There are practical advantages to bringing hardware development in-house. It’s much easier for a company to tweak an algorithm or experiment with new features or data analysis when it doesn’t have to worry about pushing that update out to thousands of customers. Desktop PCs and some laptops could handle the heat output from custom microprocessors, but nobody wants an FPGA in a smartphone. Giving the customer what they want means keeping portable devices thin and light, particularly since battery scaling historically hasn’t kept pace with existing computing power. Move those workloads to specialized cloud databases, and you can deliver the services customers want without waiting on developers to take advantage of features. When Microsoft began integrating FPGAs into its data centers, it was able to tweak algorithms constantly rather than trying to push those updates out to consumer hardware or otherwise take advantage of specialized fixed-function hardware.
This trend isn’t all upside, at least not if you prefer the existing model that puts premium performance in the hands of individuals who invest a relatively limited amount of money in hardware. By keeping advances in software tied to hardware running in custom data centers, Google, Facebook, and other companies can also keep their algorithms and intelligence proprietary and strictly off-limits. If you want to run an open-source operating system today, there are a wide range of choices with varying degrees of openness, some of which rely on no closed-source code. There’s no real equivalent in the realm of AI — no Cortana or Siri-equivalents, at least not yet (there are some projects underway).
The other risk in this kind of model is that it truly makes Internet connectivity essential — and that means it pushes more people towards carrier plans that often have no basis in objective reality when it comes to per-GB costs for data.
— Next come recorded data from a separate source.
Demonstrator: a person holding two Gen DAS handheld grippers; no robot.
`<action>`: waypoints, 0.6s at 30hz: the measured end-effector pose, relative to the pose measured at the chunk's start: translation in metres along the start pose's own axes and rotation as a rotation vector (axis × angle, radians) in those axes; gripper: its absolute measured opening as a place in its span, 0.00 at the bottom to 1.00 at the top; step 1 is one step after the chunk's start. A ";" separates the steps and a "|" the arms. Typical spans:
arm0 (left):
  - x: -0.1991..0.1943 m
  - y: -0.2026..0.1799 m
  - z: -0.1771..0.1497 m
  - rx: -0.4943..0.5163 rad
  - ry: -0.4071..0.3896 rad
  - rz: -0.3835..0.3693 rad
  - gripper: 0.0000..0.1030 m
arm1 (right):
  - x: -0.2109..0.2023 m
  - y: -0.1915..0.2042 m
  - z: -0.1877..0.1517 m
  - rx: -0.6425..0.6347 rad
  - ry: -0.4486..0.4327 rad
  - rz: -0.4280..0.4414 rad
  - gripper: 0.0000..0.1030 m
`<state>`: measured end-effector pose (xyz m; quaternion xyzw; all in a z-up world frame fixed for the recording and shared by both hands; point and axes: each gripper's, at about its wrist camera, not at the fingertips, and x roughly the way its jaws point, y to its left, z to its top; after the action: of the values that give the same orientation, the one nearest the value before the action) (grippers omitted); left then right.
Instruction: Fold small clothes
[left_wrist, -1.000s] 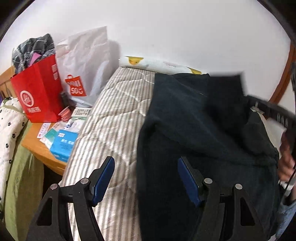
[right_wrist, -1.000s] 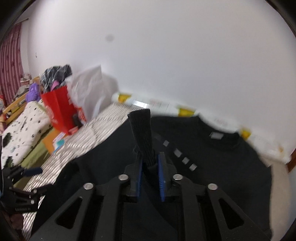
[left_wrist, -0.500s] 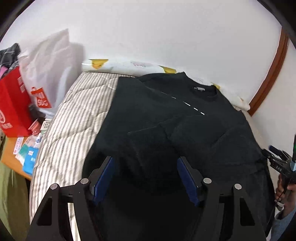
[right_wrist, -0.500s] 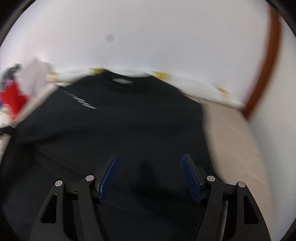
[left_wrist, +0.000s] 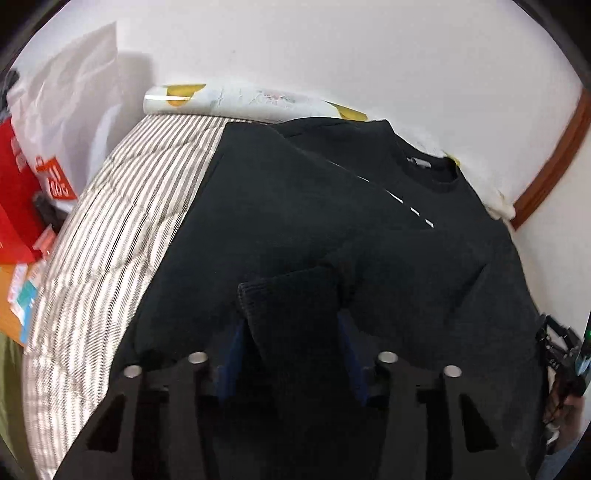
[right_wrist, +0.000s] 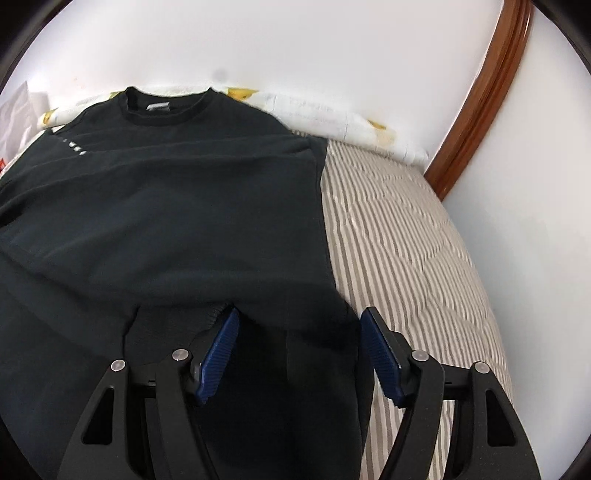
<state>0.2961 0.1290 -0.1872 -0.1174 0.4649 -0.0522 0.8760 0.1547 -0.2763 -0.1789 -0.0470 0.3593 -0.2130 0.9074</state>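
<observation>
While left tongs (left_wrist: 288, 332) close round cuff (left_wrist: 291, 295), right view shows none

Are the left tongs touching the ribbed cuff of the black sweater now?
Touching. In the left wrist view, the ribbed cuff of the black sweater fills the space between the left tongs, which are closing, and hides both blue pads' inner faces.

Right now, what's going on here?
A person with two handheld grippers is folding a black sweatshirt laid flat on a striped mattress, collar toward the wall. The left gripper is closing on a ribbed sleeve cuff standing between its pads. The right gripper is over the sweatshirt's edge, jaws narrowing a little but wide apart, gripping nothing. Both sleeves look folded in across the body.
</observation>
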 end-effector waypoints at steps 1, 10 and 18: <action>0.000 0.000 0.001 -0.011 0.003 -0.011 0.26 | -0.002 0.001 0.002 -0.004 -0.016 0.005 0.49; -0.031 -0.004 0.022 0.035 -0.117 0.012 0.09 | -0.039 0.001 -0.002 -0.045 -0.139 0.039 0.07; -0.005 0.014 0.021 0.013 -0.028 0.055 0.19 | -0.041 0.011 -0.016 -0.105 -0.081 0.083 0.17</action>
<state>0.3105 0.1465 -0.1749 -0.0997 0.4554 -0.0296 0.8842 0.1211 -0.2481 -0.1675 -0.0884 0.3346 -0.1542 0.9255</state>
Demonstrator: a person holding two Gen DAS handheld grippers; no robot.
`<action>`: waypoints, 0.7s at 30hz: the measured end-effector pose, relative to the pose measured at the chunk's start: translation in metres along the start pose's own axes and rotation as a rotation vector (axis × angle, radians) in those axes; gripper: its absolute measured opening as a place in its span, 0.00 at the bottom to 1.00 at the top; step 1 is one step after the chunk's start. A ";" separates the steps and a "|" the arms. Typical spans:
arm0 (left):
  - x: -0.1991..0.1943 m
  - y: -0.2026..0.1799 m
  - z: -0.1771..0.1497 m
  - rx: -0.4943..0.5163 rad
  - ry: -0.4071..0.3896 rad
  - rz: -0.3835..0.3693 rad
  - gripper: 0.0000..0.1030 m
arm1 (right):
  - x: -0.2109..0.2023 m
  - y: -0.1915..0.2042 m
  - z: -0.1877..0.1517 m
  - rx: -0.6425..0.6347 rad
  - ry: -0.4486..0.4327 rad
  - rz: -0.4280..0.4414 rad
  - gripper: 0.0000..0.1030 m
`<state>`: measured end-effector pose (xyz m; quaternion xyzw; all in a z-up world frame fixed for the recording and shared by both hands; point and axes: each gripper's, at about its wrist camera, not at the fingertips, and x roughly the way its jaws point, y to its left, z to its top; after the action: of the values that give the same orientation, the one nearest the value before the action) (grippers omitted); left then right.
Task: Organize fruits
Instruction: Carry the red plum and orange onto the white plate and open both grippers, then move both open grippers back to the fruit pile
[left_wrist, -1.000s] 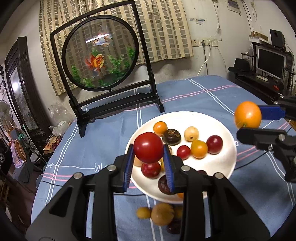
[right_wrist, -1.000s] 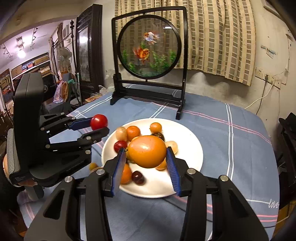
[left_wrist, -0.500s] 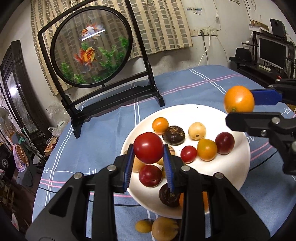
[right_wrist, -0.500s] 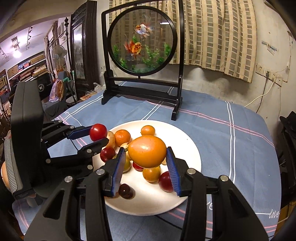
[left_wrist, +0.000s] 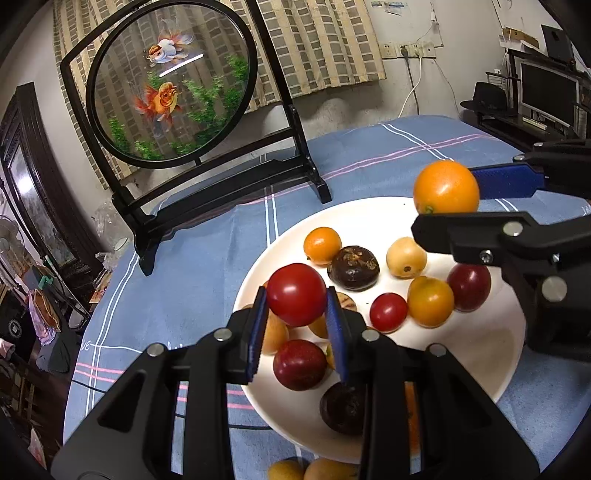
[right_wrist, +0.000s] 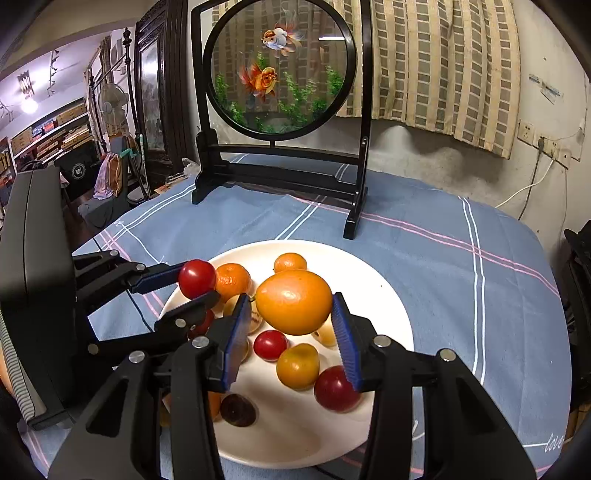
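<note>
My left gripper is shut on a red tomato and holds it above the near left part of the white plate. My right gripper is shut on an orange and holds it above the plate's middle. The left gripper also shows in the right wrist view, and the right gripper in the left wrist view. The plate holds several small fruits: orange, red, dark brown and pale yellow ones.
A round goldfish screen on a black stand stands behind the plate on the blue striped tablecloth. Two yellow fruits lie on the cloth by the plate's near rim. A desk with a monitor is at the right.
Both grippers have moved forward over the plate with their fruits still held. The plate and the goldfish screen appear closer and lower in both views.
</note>
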<state>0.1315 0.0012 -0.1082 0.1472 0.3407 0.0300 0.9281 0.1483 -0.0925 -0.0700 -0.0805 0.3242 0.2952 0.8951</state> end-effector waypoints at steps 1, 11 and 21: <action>0.001 0.000 0.001 -0.001 0.001 0.002 0.30 | 0.002 0.000 0.001 -0.001 0.004 0.001 0.43; 0.017 -0.007 0.003 0.016 0.026 0.007 0.55 | 0.025 -0.009 0.004 0.020 0.033 -0.018 0.50; 0.007 0.000 0.003 -0.011 -0.007 0.017 0.63 | 0.001 -0.017 0.004 0.042 -0.035 -0.056 0.75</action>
<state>0.1388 0.0019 -0.1102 0.1449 0.3359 0.0390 0.9299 0.1612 -0.1048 -0.0679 -0.0653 0.3122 0.2646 0.9101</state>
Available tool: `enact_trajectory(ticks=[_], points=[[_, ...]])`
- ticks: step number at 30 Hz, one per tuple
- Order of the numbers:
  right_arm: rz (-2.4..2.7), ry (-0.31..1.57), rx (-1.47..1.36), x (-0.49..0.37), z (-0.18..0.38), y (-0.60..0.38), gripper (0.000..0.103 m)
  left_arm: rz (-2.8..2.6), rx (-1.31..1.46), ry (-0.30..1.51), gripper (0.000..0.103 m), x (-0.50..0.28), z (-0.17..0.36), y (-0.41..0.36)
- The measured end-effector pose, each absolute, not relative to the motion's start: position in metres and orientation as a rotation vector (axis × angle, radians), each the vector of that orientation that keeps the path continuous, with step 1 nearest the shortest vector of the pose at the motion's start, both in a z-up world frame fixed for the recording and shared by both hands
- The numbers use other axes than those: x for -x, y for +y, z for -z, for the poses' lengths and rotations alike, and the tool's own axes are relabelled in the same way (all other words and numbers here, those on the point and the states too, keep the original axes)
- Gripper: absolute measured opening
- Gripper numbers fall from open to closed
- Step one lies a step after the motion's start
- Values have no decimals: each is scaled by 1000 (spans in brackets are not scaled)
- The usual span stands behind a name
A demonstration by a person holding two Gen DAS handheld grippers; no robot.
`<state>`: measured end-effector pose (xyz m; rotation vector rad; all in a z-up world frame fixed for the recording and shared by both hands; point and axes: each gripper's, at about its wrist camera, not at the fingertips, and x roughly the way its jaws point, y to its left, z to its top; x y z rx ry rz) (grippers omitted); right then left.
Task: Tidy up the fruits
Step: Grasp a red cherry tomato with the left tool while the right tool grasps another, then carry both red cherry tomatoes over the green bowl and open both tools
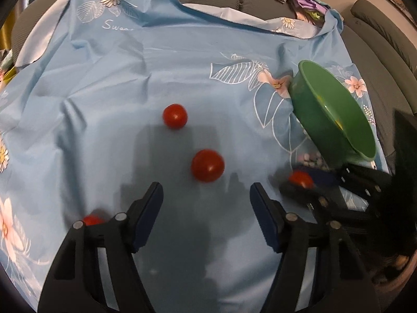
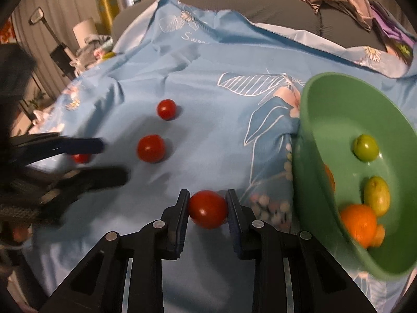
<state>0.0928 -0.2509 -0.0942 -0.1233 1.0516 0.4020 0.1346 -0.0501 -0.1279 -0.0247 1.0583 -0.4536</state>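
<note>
The right tool (image 2: 207, 210) pinches a tomato (image 2: 207, 209) for the nearby bowl (image 2: 325, 120); the left tool (image 1: 206, 198) hangs half-open, empty, above another tomato (image 1: 207, 165).

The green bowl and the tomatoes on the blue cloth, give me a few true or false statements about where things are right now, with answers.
1. The right gripper is closed on a red tomato. True.
2. The green bowl is empty. False: it holds green fruits and an orange fruit.
3. The left gripper holds a tomato. False: its jaws stand apart with only cloth between them; the nearest tomato lies just beyond its tips.
4. Loose tomatoes remain on the blue cloth. True.
5. The bowl sits level on the cloth. False: it is tilted, its opening turned toward the right gripper.
</note>
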Motion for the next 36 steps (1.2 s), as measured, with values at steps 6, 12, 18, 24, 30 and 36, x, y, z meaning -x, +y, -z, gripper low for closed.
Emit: enact_trajectory(ticks=[6,12,18,24,30,36], points=[[-428,1041,67,-82,90,-260,30,460,3,1091,48,-155,140,-67],[-441,1020,42,-81,85,-262,30,444,-26,1090,32,-161,146,-72],[-438,1016,27,-79,86,-264,30,433,-44,1073,30,-161,147,-73],[-436,1014,22,-74,82,-266,30,435,-22,1063,30,-152,137,-72],[-443,999,23,-64,74,-264,30,434,-19,1040,30,-124,117,-66],[-452,973,22,-51,62,-261,30,415,-22,1003,31,-96,99,-59]])
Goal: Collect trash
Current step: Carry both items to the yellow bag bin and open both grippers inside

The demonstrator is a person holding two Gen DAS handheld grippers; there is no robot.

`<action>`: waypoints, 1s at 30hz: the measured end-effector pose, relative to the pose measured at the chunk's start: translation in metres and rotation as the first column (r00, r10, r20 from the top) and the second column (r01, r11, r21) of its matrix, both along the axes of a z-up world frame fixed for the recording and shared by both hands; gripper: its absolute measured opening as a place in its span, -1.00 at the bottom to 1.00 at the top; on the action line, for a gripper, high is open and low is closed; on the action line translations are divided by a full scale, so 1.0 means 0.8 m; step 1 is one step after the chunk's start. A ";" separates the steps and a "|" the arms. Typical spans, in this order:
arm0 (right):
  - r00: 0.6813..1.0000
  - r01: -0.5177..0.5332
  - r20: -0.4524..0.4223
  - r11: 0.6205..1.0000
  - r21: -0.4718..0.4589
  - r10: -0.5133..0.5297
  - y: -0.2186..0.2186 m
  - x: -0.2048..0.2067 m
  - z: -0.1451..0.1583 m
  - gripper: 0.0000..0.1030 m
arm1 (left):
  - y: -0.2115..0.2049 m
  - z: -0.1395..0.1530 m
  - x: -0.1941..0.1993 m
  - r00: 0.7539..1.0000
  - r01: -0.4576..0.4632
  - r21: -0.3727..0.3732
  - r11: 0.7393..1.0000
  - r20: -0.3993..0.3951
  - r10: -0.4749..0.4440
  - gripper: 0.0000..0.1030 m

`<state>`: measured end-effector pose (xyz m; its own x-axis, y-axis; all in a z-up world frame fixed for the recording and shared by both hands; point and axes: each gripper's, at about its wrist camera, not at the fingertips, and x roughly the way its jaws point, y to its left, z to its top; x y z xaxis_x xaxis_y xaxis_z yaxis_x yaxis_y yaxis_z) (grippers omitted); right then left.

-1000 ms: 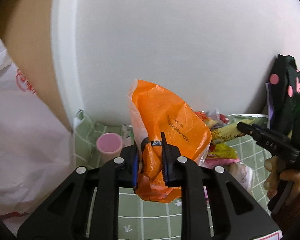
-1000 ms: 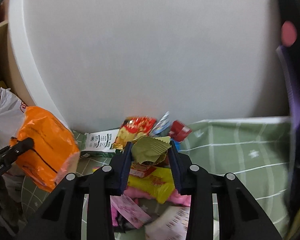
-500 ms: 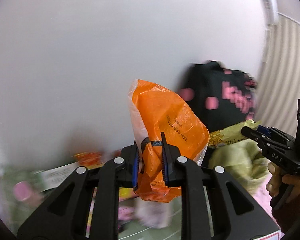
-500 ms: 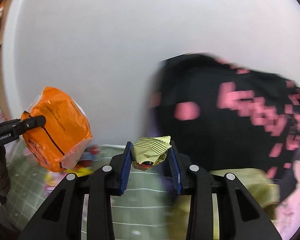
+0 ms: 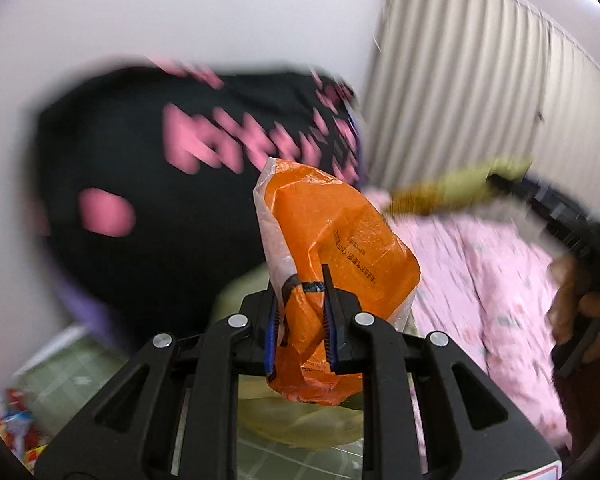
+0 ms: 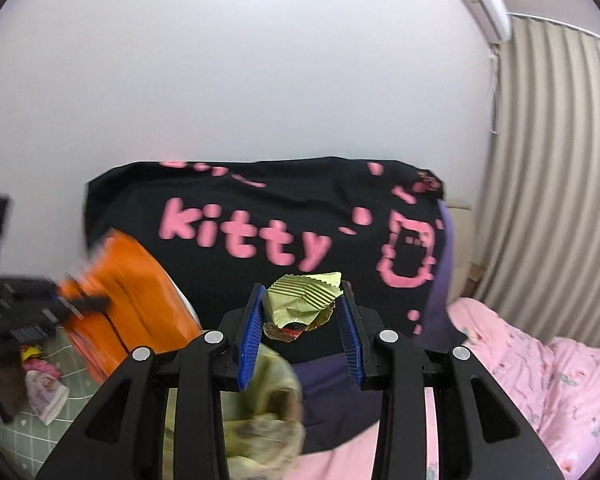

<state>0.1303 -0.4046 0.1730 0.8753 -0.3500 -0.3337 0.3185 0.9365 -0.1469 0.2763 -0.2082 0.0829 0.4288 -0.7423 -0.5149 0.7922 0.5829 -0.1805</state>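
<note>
The left gripper (image 5: pixel 300 312) has its fingers clamped on an orange plastic bag (image 5: pixel 332 236) that rises above them. The right gripper (image 6: pixel 300 312) pinches a crumpled yellow-green wrapper (image 6: pixel 300 300) between its fingertips, with a black cloth (image 6: pixel 260 216) beyond.

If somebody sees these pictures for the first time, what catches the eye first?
The bright orange plastic bag pinched in the left tool, in the middle of its view. Behind it hangs a black cloth with pink "kitty" lettering. The right tool holds a crumpled gold wrapper.
</note>
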 end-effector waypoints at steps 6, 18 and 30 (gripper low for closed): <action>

But it also suggests a future in which computing performance continues to advance, provided certain issues related to network scaling, cost, and availability can be overcome. It could help drive down the long-term cost of computing devices, but the current carriers in the US have data plans that will soak up any one-time savings in long-term fees.
Moving away from the personal and into the cloud could restart scaling and allow manufacturers to deliver much faster experiences than they can today. But the hardware that drives said experiences may never be available to common consumers. Whether this is a good thing depends on whether you think widespread availability and low cost were key drivers of the computer revolution or merely temporary factors that are no longer necessary.